_BRIEF_
Of the entries below, return only those lines from the line with "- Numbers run" to the line with "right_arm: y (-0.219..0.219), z", exactly, both included.

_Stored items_
------------------------------------------------
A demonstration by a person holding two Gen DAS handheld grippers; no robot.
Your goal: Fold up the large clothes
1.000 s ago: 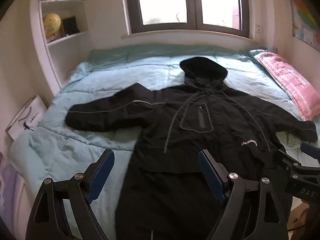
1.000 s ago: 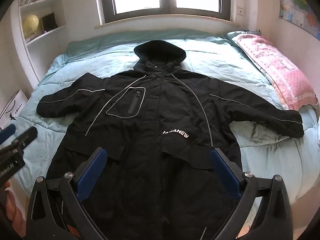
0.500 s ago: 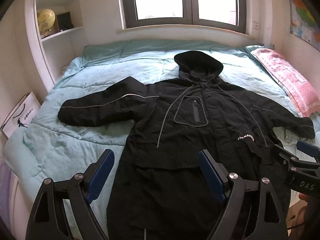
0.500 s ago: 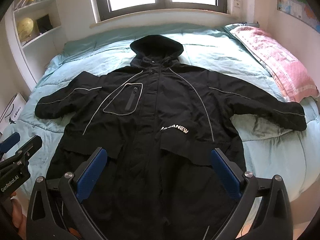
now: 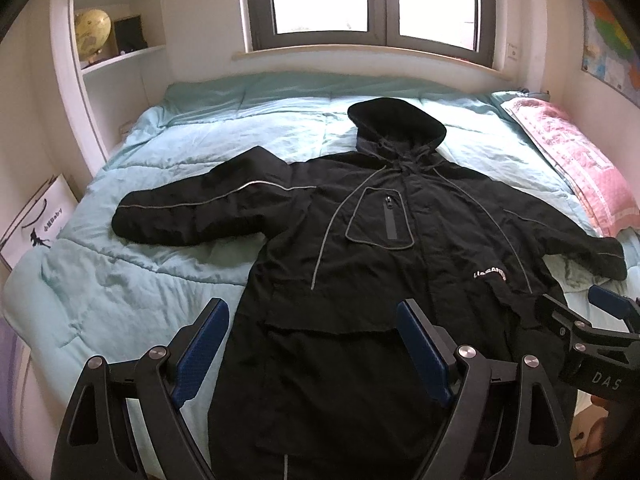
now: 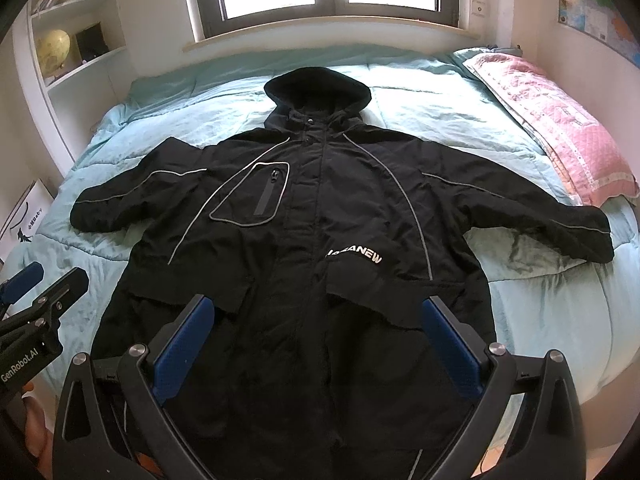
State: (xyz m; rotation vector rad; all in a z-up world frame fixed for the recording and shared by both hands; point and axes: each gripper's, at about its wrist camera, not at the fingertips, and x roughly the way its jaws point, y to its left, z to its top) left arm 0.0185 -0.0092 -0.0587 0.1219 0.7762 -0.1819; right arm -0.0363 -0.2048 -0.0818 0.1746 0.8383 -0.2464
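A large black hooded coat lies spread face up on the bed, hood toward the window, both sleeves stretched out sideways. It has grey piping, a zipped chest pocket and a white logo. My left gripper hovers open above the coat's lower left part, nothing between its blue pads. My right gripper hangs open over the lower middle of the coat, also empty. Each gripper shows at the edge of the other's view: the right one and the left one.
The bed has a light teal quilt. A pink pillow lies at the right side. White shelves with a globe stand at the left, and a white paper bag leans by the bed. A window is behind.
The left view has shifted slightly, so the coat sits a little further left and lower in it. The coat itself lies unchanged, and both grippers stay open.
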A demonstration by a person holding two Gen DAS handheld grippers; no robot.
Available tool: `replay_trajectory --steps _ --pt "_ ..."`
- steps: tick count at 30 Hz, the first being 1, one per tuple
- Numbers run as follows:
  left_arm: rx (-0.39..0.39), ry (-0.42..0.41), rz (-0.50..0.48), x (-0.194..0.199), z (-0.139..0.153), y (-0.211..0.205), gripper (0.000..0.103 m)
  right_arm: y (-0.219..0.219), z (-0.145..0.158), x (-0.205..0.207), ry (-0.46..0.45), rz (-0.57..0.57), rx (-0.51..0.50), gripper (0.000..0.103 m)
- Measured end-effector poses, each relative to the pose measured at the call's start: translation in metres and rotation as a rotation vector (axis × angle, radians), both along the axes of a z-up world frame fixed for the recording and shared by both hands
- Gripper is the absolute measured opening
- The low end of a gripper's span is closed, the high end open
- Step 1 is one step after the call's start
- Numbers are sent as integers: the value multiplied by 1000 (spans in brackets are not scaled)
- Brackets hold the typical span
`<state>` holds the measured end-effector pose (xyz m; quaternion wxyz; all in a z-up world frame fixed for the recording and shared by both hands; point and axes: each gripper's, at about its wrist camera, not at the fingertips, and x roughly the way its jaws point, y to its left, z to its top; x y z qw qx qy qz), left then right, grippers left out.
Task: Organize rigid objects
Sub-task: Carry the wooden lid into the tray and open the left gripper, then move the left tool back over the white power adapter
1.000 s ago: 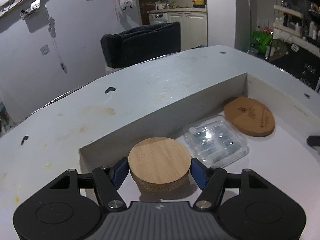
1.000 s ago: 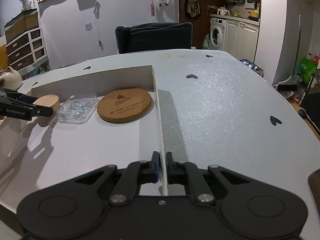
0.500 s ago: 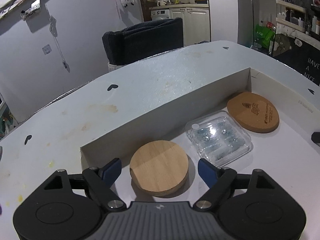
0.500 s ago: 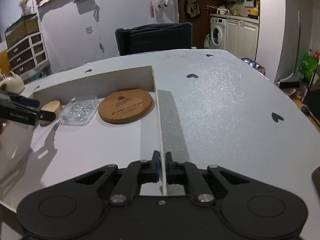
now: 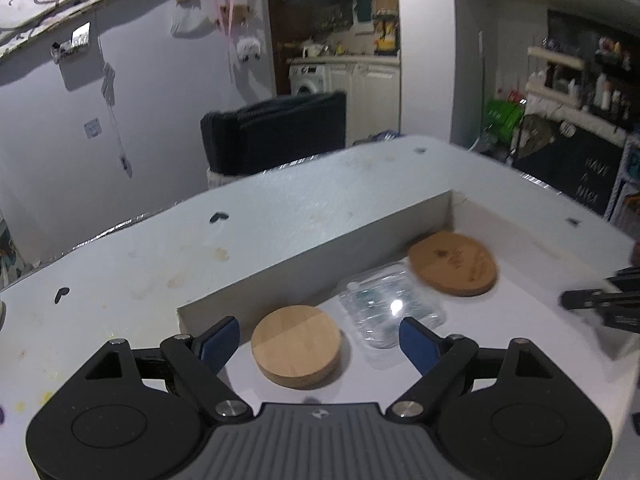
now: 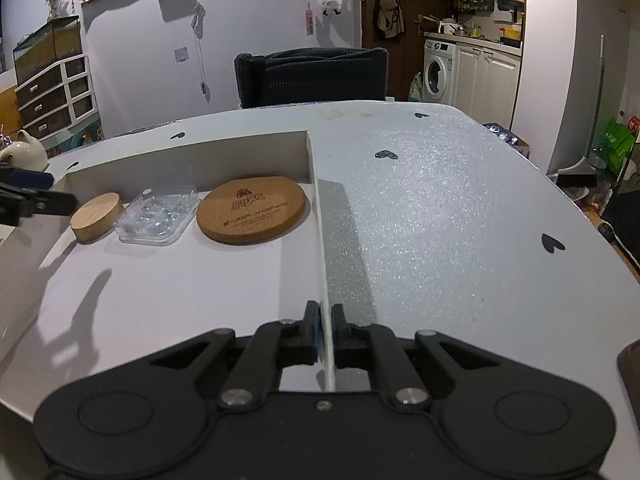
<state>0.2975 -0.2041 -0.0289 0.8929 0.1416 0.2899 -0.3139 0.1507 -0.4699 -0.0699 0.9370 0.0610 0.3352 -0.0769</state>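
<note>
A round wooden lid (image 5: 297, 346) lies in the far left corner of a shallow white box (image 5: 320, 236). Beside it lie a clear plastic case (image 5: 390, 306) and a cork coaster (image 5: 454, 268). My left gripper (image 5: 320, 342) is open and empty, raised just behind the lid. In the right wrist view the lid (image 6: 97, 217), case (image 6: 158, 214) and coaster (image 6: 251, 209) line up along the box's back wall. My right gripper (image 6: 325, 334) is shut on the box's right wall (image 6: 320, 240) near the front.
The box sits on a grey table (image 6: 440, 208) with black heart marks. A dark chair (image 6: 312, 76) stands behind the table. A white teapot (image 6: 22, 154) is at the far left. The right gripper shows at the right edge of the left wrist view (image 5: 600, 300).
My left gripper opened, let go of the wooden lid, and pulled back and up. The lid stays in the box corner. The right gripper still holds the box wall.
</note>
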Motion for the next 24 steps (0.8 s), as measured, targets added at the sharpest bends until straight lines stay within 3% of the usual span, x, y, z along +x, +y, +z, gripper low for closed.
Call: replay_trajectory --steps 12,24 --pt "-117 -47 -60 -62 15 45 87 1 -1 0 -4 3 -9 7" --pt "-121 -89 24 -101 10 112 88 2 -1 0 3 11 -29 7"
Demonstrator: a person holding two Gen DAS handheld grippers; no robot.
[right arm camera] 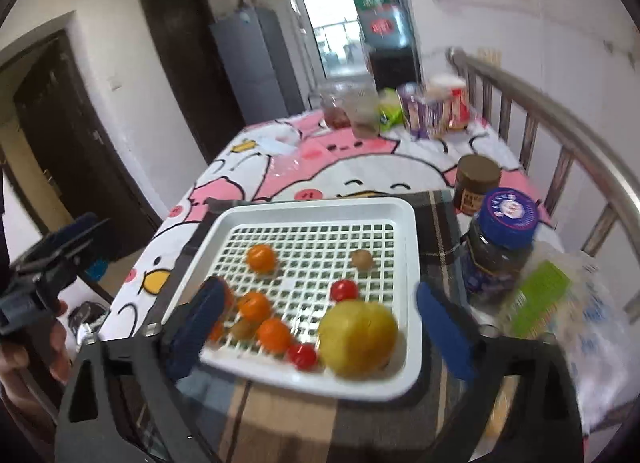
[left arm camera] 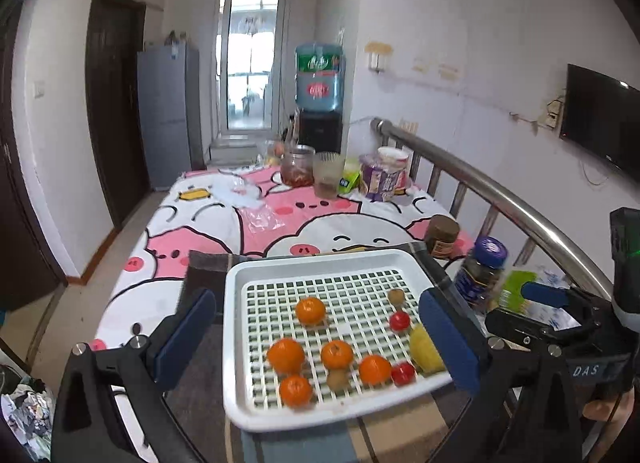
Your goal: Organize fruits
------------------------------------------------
_OUTPUT OF THE TASK_
- Numbers run as follows:
  left_arm: rx (-0.39..0.39), ry (-0.42..0.41), rz (-0.50..0.48), x (-0.194..0.199), z (-0.139..0.153), y (-0.211..0.205), gripper (0.000..0.103 m)
  right_arm: y (-0.219..0.219), z (-0.145..0.158), x (-0.205..0.207), ry (-0.46..0.45), rz (-0.57..0.57), rx (-0.51..0.50), gripper (0.000..0.103 m)

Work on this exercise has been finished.